_Task to complete_.
Quote each line of the material verbatim, without the pictures.

_Data to examine_.
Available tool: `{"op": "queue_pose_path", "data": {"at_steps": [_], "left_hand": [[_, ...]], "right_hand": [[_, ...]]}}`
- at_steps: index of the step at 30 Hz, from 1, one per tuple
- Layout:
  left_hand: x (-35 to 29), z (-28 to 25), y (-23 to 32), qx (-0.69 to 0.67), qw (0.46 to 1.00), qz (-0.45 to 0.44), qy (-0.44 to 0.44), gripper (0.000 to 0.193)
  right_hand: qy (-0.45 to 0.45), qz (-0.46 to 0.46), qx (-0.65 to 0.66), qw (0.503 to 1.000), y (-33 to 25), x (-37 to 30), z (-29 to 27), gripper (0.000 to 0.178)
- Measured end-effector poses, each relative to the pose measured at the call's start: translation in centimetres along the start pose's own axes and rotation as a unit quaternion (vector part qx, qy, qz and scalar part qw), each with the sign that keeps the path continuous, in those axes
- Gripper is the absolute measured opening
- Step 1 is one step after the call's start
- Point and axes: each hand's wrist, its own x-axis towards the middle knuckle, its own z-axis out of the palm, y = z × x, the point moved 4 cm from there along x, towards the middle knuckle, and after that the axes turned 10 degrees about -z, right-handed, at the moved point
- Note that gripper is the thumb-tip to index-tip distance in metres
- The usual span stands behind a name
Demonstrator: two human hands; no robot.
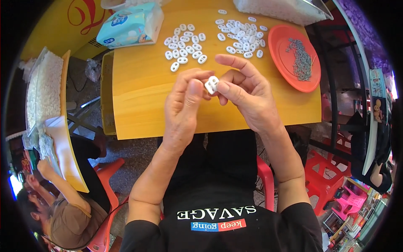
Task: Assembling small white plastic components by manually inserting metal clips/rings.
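Note:
A small white plastic piece point(211, 85) with dark holes is held up above the near part of the table. My right hand point(252, 96) pinches it between thumb and fingers, with the index finger stretched away to the upper left. From the other side, my left hand point(181, 109) closes its curled fingers and thumb at the piece's left edge; the fingertips behind it are partly hidden. Beyond my left hand lies a loose group of white two-holed oval pieces point(183, 52). Farther right is a denser heap of similar white pieces point(241, 35).
On the yellow table point(147, 101), a red plate point(277, 63) of small grey screws stands at right. A blue tissue pack point(130, 25) sits far left, a clear tray of white parts point(285, 10) far right. Another person point(69, 210) sits left beside a second table. Red stools point(323, 176) stand right.

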Motion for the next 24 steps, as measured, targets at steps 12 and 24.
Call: {"op": "queue_pose_path", "data": {"at_steps": [12,24], "left_hand": [[-1.6,1.8,0.7,-0.106,0.984,0.014,-0.141,0.025],[-1.4,-1.2,3.0,-0.025,0.995,0.06,-0.076,0.021]], "right_hand": [[0.027,0.066,0.061,0.996,-0.5,-1.3,1.6,0.08],[-0.052,0.047,0.026,0.997,-0.4,-0.9,2.7,0.071]]}}
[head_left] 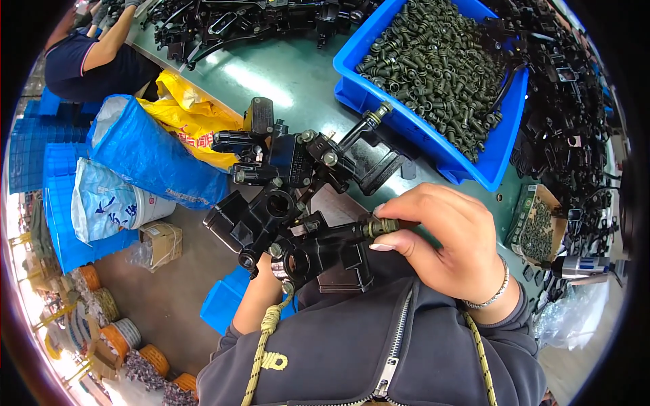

_Answer space_.
Available tool: `{"op": "queue_pose_path", "data": {"at_steps": [_], "left_hand": [[_, ...]], "right_hand": [[_, ...]]}}`
- at_steps: index of the step at 30 Hz, from 1, one per tuple
- Layout:
  left_hand: x (-35 to 29), z (-28 to 25), y (-23 to 32), qx (-0.69 to 0.67), qw (0.46 to 1.00), qz (-0.45 to 0.44), qy (-0.44 to 0.44), gripper (0.000 to 0.193)
  right_hand: qy (-0.45 to 0.45), qz (-0.46 to 0.46), qx (-0.65 to 0.66), qw (0.503 to 1.000), y (-33 to 25), x (-37 to 30), z (-29 to 27), gripper (0.000 to 0.178)
- Measured end-effector poses, each relative to the pose measured at the call's start: translation in centimetres along the start pose's own axes and rotation as a unit quaternion (vector part qx, qy, qz and scalar part qw), each with the sign that keeps the path continuous, in those axes
- Gripper is the absolute measured opening
- Step 1 is one step after the call's start
- Point and axes: each hand's wrist, its own x-axis towards the middle knuckle, its own z-axis out of the palm, y = z × x, the point moved 4 cm from there along x, towards the middle knuckle, and after that the axes turned 10 degrees about -z, right-handed, at the moved point
- Note that gripper is the thumb-tip to index-tip distance in metres
- The usual span stands behind a name
Demonstrator: two human hands; no robot.
Task: Assembling small white plastic components by manually inserting metal clips/rings.
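Note:
A small white plastic piece point(211, 85) with dark holes is held up above the near part of the table. My right hand point(252, 96) pinches it between thumb and fingers, with the index finger stretched away to the upper left. From the other side, my left hand point(181, 109) closes its curled fingers and thumb at the piece's left edge; the fingertips behind it are partly hidden. Beyond my left hand lies a loose group of white two-holed oval pieces point(183, 52). Farther right is a denser heap of similar white pieces point(241, 35).
On the yellow table point(147, 101), a red plate point(277, 63) of small grey screws stands at right. A blue tissue pack point(130, 25) sits far left, a clear tray of white parts point(285, 10) far right. Another person point(69, 210) sits left beside a second table. Red stools point(323, 176) stand right.
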
Motion for the next 24 steps, as measured, targets at steps 12 and 24.
Call: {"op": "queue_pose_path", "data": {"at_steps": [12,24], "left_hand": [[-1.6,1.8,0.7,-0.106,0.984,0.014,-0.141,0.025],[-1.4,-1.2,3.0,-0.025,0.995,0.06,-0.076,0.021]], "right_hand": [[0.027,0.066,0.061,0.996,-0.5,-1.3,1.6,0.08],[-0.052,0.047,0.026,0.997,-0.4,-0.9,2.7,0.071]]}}
[head_left] 

The exercise has been carried out in full.